WORK TO COMPLETE: Please give again exactly the lines from the top of the material through the line with "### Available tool"; omit each picture.

==========

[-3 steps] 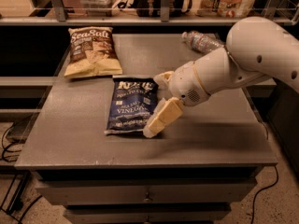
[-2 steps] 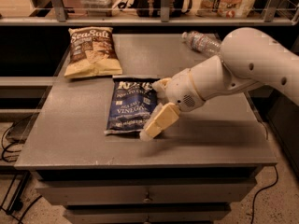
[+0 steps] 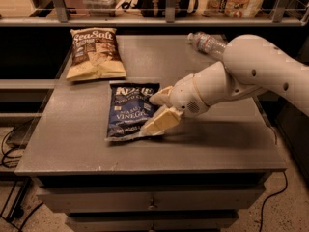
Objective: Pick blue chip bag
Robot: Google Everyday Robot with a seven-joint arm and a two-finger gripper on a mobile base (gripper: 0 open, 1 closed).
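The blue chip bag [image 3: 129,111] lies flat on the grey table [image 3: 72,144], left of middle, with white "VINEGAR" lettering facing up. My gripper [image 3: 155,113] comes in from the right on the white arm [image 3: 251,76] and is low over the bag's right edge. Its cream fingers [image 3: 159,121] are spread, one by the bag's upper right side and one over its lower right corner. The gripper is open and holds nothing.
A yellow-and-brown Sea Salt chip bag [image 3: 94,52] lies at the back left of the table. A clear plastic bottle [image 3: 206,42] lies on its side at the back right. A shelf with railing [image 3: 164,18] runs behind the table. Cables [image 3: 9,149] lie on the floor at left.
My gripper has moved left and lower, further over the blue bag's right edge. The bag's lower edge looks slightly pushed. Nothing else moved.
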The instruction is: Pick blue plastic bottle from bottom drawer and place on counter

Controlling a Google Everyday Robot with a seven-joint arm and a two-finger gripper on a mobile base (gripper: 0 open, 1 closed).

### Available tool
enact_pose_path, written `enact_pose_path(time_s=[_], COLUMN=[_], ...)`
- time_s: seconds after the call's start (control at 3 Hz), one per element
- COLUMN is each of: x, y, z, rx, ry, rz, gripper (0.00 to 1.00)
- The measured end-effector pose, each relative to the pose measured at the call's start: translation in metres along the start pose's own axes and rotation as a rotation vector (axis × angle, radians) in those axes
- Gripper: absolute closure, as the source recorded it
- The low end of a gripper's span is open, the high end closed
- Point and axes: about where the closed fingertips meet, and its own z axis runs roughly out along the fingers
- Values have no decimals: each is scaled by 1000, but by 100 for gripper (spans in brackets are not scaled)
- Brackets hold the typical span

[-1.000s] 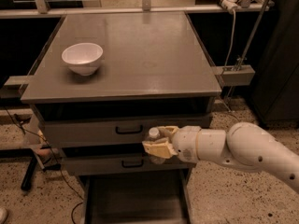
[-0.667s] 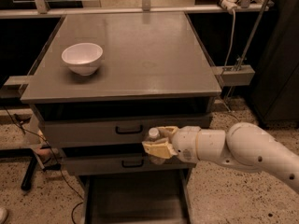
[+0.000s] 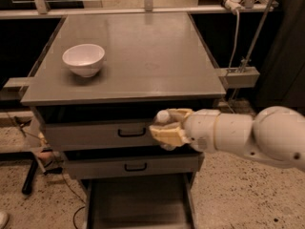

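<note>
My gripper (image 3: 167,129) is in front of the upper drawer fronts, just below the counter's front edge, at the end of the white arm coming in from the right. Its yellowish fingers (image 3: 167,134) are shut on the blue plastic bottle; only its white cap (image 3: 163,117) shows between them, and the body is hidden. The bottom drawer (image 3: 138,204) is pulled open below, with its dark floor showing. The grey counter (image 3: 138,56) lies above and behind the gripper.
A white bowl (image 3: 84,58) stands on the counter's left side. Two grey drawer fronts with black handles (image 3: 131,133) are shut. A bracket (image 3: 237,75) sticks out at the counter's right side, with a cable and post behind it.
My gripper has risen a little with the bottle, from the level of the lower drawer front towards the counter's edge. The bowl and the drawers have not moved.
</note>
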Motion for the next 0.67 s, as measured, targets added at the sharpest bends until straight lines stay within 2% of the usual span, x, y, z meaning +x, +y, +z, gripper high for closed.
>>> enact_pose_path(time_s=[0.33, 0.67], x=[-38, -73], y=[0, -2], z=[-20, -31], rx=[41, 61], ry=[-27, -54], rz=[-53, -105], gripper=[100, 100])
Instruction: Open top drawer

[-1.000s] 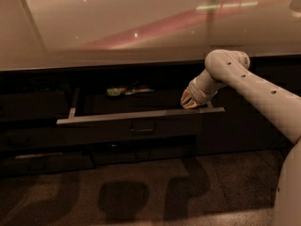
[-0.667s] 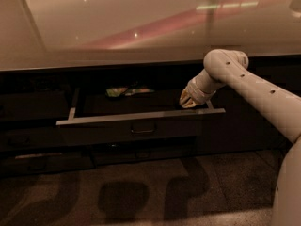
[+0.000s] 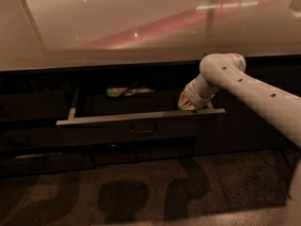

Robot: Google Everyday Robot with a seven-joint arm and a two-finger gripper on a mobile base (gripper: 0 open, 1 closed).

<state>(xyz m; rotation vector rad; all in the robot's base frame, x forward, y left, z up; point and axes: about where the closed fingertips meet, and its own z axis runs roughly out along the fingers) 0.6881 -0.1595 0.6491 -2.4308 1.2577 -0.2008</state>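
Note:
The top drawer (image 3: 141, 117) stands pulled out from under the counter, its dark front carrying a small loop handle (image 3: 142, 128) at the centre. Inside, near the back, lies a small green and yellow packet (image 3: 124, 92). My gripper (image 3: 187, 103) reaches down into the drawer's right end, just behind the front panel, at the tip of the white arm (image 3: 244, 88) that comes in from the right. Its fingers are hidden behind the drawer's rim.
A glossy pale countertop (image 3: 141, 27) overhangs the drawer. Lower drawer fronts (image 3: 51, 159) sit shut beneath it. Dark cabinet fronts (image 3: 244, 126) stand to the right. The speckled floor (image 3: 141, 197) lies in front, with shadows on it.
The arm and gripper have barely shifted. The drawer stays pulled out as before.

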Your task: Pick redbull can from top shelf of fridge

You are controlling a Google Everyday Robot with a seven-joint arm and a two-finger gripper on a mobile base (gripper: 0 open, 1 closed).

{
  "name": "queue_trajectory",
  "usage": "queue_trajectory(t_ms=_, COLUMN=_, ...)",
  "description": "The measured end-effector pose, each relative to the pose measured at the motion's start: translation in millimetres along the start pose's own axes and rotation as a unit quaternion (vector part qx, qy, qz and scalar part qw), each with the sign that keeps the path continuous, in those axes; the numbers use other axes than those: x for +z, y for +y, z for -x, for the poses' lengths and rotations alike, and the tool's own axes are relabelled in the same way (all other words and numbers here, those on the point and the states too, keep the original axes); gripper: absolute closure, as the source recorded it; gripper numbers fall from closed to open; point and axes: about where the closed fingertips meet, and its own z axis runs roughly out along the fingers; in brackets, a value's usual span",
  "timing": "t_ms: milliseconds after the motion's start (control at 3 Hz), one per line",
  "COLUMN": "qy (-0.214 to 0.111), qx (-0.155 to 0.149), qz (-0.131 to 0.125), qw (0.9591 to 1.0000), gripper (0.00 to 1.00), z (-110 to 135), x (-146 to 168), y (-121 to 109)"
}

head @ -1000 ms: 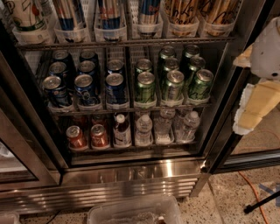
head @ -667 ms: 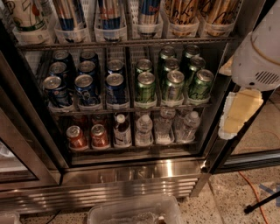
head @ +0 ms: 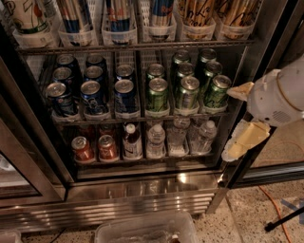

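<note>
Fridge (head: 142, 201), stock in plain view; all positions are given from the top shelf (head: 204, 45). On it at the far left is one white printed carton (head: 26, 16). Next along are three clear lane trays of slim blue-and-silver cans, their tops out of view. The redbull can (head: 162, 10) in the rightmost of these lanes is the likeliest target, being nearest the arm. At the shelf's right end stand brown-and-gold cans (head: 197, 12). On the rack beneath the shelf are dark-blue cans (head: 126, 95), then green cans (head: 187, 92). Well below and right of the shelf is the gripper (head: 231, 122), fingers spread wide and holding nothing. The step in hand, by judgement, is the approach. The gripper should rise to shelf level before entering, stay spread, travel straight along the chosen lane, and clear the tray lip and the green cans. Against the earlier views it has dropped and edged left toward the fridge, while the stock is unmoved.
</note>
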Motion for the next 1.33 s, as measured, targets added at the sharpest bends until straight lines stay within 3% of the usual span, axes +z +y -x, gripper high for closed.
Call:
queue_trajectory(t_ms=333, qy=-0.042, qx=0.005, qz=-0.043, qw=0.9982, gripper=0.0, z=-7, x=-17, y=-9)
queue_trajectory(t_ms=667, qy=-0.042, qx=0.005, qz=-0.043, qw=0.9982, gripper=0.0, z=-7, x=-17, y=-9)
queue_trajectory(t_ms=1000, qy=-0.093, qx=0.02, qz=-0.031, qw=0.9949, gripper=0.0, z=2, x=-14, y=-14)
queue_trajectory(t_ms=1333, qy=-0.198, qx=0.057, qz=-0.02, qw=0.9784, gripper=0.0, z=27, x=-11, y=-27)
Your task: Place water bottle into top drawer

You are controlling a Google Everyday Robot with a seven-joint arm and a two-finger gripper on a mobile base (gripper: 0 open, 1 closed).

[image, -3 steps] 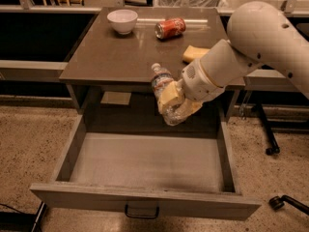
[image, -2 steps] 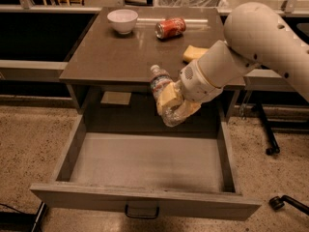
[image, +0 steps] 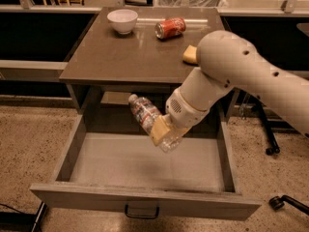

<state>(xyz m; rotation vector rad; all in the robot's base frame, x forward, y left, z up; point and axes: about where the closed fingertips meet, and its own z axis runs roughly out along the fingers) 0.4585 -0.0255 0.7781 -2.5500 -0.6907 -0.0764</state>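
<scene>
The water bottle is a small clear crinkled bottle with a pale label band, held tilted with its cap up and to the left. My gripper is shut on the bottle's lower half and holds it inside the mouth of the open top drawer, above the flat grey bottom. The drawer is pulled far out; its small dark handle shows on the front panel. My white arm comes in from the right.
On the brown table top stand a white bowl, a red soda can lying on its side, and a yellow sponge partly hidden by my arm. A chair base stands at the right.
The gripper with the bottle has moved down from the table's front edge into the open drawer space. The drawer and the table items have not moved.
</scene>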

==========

EXERCISE SOLUTION:
[-3 steps] 
[-2 steps] 
[+0 steps] 
Objective: Pick blue chip bag
Robot: Google Everyday Robot with a seven-joint arm and a two-finger gripper on a mobile base (gripper: 0 open, 1 closed).
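The blue chip bag [image 3: 129,111] lies flat on the grey table [image 3: 72,144], left of middle, with white "VINEGAR" lettering facing up. My gripper [image 3: 155,113] comes in from the right on the white arm [image 3: 251,76] and is low over the bag's right edge. Its cream fingers [image 3: 159,121] are spread, one by the bag's upper right side and one over its lower right corner. The gripper is open and holds nothing.
A yellow-and-brown Sea Salt chip bag [image 3: 94,52] lies at the back left of the table. A clear plastic bottle [image 3: 206,42] lies on its side at the back right. A shelf with railing [image 3: 164,18] runs behind the table. Cables [image 3: 9,149] lie on the floor at left.
My gripper has moved left and lower, further over the blue bag's right edge. The bag's lower edge looks slightly pushed. Nothing else moved.
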The instruction is: Pick blue plastic bottle from bottom drawer and place on counter

Controlling a Google Everyday Robot with a seven-joint arm and a two-finger gripper on a mobile base (gripper: 0 open, 1 closed).

### Available tool

The response to this exercise is complete.